• _Exercise aim_:
Note how many lines in these entries contain "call", and reply with that number alone.

• _Record set_:

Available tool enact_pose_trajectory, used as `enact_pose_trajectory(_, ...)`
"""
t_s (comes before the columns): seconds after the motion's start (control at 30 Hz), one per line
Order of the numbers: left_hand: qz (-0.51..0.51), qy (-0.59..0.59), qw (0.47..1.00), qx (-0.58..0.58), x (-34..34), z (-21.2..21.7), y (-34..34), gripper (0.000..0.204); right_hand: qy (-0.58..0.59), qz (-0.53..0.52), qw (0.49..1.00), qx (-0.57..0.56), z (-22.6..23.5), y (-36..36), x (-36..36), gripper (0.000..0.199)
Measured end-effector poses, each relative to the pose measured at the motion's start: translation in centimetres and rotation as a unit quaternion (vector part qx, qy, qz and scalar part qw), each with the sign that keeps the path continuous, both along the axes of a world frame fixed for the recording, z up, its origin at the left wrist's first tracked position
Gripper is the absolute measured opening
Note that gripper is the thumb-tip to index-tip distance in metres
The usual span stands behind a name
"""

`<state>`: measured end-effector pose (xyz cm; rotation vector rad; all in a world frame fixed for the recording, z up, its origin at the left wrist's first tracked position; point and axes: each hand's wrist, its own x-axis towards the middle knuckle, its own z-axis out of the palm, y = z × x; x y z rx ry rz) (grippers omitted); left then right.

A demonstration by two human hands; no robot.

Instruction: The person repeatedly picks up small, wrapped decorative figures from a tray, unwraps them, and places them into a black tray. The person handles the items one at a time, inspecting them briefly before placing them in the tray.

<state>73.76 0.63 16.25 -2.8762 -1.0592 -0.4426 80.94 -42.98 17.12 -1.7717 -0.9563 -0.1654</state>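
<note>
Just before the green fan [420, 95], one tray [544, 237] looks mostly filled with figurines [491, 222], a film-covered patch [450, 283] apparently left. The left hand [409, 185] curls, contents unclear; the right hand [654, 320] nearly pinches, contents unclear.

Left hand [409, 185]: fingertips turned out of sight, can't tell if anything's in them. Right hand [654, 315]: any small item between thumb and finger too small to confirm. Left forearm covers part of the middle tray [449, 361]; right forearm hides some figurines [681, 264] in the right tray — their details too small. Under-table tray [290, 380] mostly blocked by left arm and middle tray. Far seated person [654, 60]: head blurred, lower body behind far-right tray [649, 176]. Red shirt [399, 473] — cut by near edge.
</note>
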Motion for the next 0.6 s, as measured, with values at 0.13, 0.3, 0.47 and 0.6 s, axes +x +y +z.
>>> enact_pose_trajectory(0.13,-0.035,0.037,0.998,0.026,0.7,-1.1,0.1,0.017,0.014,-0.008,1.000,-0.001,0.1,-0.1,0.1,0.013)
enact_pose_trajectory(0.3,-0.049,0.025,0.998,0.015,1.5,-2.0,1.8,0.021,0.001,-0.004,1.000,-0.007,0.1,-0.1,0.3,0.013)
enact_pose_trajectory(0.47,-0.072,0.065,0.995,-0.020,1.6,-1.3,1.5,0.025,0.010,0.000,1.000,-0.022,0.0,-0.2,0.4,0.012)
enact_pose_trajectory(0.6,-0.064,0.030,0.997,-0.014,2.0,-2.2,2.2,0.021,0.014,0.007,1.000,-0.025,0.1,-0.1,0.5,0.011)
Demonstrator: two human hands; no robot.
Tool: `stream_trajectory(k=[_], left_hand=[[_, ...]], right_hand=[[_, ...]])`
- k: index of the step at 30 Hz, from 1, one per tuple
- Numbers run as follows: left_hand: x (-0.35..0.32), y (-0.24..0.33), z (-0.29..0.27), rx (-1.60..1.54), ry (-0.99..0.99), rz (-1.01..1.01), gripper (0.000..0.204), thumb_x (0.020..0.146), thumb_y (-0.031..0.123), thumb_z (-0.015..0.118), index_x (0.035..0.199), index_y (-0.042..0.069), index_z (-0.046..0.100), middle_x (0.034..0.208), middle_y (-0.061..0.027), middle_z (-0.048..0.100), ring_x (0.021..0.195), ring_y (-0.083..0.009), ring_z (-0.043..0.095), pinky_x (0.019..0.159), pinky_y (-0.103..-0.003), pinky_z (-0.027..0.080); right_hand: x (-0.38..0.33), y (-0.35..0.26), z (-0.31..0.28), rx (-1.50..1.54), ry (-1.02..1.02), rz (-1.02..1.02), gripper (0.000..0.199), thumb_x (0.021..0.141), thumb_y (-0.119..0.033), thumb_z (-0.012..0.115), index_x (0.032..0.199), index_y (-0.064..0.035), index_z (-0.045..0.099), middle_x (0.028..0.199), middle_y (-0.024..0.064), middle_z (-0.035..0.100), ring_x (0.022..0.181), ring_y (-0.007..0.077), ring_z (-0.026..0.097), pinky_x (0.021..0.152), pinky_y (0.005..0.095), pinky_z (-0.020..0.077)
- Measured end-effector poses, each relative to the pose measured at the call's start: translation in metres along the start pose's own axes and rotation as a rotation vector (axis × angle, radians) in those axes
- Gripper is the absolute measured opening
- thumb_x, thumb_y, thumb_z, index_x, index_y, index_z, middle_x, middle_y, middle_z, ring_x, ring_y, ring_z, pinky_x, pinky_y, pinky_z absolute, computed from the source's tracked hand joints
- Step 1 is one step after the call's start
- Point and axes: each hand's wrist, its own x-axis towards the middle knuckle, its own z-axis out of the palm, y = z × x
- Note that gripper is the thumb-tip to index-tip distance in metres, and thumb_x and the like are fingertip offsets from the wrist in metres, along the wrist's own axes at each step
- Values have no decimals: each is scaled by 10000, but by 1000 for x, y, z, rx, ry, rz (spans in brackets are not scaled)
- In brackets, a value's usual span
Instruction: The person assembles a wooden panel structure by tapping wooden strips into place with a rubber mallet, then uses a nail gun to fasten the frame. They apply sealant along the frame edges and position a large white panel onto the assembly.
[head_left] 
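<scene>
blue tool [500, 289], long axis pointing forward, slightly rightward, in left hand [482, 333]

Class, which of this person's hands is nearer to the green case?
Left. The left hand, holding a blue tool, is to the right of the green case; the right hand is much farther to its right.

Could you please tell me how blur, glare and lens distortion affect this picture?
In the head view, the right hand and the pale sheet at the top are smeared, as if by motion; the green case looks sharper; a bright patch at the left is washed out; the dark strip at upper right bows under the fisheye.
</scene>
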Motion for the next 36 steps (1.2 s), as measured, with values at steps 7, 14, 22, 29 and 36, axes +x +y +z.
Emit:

• _Problem solution_:
2